### What to do
Take the lines in the listing below from the line with "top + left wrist" up to and including the line with "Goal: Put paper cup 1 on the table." and set them down exactly, skipping pictures and adding nothing.

### Data extract

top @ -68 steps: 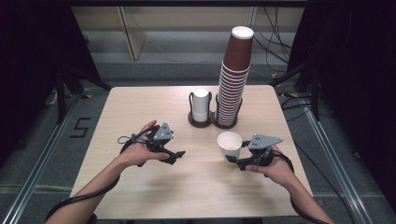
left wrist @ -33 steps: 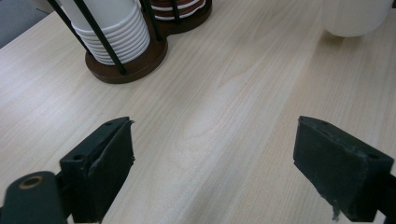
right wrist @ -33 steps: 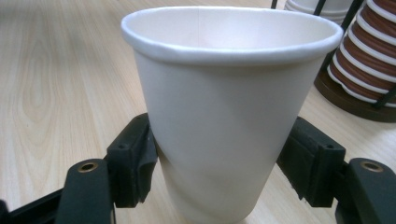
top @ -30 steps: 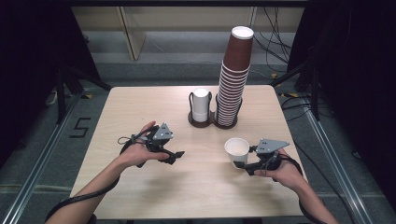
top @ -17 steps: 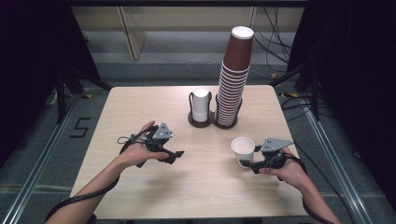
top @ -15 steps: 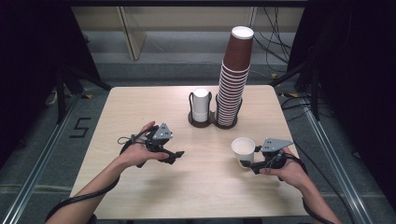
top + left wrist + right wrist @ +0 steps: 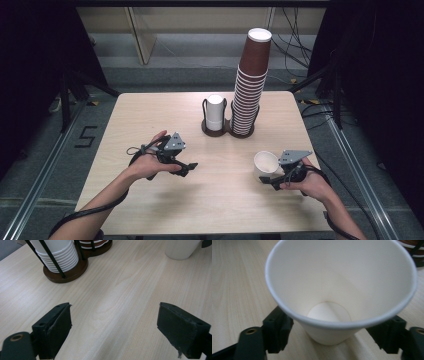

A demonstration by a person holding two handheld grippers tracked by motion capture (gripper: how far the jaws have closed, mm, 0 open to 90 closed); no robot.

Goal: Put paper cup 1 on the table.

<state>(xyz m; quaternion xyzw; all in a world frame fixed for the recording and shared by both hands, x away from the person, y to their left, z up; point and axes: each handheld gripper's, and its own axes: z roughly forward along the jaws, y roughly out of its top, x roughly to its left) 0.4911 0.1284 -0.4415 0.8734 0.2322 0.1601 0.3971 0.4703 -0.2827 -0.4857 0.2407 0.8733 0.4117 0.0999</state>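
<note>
Bare table (image 7: pixel 150 120) spreads left of centre; the white cup (image 7: pixel 265 165) stands lower right, near the edge. Right gripper (image 7: pixel 272 181), jaws just opening, flanks it, contact hidden under its rim. Left gripper (image 7: pixel 190 167) gapes empty.

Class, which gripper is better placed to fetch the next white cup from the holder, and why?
Probably the left gripper: open, empty. The white cups in the holder lie ahead. The right gripper, jaws just opening, straddles the single cup.

white paper cup (image 7: pixel 264 165) | empty, open mouth up | upright on the wooden table (image 7: pixel 150 115) | near its front right edge
</note>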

### Response
top + left wrist + right wrist @ +0 steps: 

A demonstration by a person holding two handheld grippers tracked by motion capture (gripper: how far the jaws have closed, mm, 0 open to 90 closed); no robot.

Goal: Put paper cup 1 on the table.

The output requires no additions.